All-Things-Docker-and-Kubernetes

Lab 059 - Deploy Prometheus and Grafana using Helm

Pre-requisites
Introduction
Launch an EKS Cluster
Create the Persistent Storage
- Using EFS as Prometheus storage
- Using EBS as Prometheus storage
Create the Namespace
Setup Prometheus
Setup Grafana
Importing a Public Dashboard
Troubleshooting
- Removing Prometheus
- Prometheus stuck in Pending
Resources

Pre-requisites

Introduction

Prometheus serves as a system monitor which allows us the ability to analyze what’s happening to our system resources at any given time. Within a Kubernetes environment, it is possible to expose the metrics/ endpoint, allowing Prometheus to fetch metrics from said endpoint.

Grafana serves as a tool for visualizing data in user-friendly and easily understandable dashboards. While it is possible to view data directly in Prometheus, the data becomes more readily interpretable and actionable when monitored through Grafana’s dashboards.

The combinatiopn of these two tools can be used to manage workload outside Kubernetes clusters but they also work well with containerized applications.

A few notes:

This lab will use Helm to setup both tools
The EKS cluster and EFS filesystem will also be created
The necessary YAML files are in the manifests directory

Launch an EKS Cluster

Before we setup the cluster, ensure that we have the correct IAM user’s access keys. This should be the user created from the pre-requisites section above.
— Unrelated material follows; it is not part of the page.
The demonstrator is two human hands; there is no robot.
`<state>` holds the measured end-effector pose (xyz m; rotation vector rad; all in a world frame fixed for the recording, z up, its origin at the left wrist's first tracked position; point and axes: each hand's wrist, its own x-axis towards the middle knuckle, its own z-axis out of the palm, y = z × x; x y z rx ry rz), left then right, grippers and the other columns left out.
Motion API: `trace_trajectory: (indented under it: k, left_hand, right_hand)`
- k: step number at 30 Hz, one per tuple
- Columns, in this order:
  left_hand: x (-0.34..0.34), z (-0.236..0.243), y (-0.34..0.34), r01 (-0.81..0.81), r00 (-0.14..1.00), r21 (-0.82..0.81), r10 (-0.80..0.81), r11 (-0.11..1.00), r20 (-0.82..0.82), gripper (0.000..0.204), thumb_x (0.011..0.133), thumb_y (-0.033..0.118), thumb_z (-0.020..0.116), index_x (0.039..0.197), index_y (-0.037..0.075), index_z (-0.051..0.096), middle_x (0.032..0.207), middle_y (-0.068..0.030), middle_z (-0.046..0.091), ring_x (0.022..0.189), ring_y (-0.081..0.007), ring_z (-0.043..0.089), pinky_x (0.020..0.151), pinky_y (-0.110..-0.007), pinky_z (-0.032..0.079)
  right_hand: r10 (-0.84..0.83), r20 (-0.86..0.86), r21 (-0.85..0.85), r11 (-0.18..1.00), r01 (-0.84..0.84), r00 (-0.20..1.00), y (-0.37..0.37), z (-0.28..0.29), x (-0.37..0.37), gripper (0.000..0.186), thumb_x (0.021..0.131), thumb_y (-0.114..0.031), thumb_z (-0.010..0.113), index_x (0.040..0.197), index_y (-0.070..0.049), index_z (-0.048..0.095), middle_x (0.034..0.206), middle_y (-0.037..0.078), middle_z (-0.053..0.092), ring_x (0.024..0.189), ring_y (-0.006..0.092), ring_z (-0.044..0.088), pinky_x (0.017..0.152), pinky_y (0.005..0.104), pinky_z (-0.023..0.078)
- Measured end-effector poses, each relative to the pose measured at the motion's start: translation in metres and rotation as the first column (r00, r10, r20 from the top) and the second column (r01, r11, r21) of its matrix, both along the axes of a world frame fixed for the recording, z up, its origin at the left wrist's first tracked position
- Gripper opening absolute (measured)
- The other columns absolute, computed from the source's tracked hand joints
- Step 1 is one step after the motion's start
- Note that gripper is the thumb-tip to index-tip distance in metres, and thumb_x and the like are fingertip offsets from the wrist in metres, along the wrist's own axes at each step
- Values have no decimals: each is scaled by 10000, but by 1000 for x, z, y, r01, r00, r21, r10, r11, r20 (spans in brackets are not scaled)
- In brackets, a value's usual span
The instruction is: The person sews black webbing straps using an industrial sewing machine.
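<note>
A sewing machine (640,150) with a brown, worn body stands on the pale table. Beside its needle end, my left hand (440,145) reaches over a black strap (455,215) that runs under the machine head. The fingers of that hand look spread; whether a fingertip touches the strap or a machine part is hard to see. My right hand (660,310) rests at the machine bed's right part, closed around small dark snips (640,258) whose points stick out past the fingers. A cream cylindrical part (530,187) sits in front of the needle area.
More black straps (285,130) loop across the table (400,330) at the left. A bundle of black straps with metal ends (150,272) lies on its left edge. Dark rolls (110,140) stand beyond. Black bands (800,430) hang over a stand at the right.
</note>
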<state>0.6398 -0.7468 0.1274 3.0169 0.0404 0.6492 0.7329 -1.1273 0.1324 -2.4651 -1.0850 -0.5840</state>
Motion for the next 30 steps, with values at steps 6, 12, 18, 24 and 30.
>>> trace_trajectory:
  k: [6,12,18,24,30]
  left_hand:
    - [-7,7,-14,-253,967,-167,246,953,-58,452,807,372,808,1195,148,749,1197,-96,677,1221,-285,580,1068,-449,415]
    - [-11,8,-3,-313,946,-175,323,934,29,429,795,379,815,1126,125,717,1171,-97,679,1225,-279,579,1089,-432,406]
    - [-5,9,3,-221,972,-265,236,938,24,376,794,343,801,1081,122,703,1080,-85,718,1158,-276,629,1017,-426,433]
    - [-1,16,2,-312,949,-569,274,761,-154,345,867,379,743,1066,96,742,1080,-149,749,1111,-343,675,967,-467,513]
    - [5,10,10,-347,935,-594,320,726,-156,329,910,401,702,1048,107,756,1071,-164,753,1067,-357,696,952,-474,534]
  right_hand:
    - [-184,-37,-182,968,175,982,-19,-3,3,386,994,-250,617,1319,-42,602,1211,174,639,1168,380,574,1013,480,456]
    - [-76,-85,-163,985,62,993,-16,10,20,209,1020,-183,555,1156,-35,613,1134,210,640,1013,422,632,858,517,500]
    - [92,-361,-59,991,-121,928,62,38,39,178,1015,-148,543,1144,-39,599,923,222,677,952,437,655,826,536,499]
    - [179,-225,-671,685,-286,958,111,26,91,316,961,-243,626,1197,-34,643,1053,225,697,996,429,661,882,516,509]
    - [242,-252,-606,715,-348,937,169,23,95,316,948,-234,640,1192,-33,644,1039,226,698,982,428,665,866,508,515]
aws sts get-caller-identity

{
    "UserId": "AIDxxxxxxxxxxxxxx",
    "Account": "1234567890",
    "Arn": "arn:aws:iam::1234567890:user/k8s-admin"
} 

For the cluster, we can reuse the eksops.yml file from the previous labs. Launch the cluster. Note that you must have generated an SSH key pair which can be used to SSH onto the nodes. The keypair I’ve used here is named “k8s-kp” and is specified in the manifest file.

time eksctl create cluster -f manifests/eksops.yml

Check the nodes.

kubectl get nodes

Save the cluster, region, and AWS account ID in a variable. We’ll be using these in a lot of the commands later.

MYREGION=ap-southeast-1
MYCLUSTER=eksops 
MYAWSID=$(aws sts get-caller-identity | python3 -c "import sys,json; print (json.load(sys.stdin)['Account'])")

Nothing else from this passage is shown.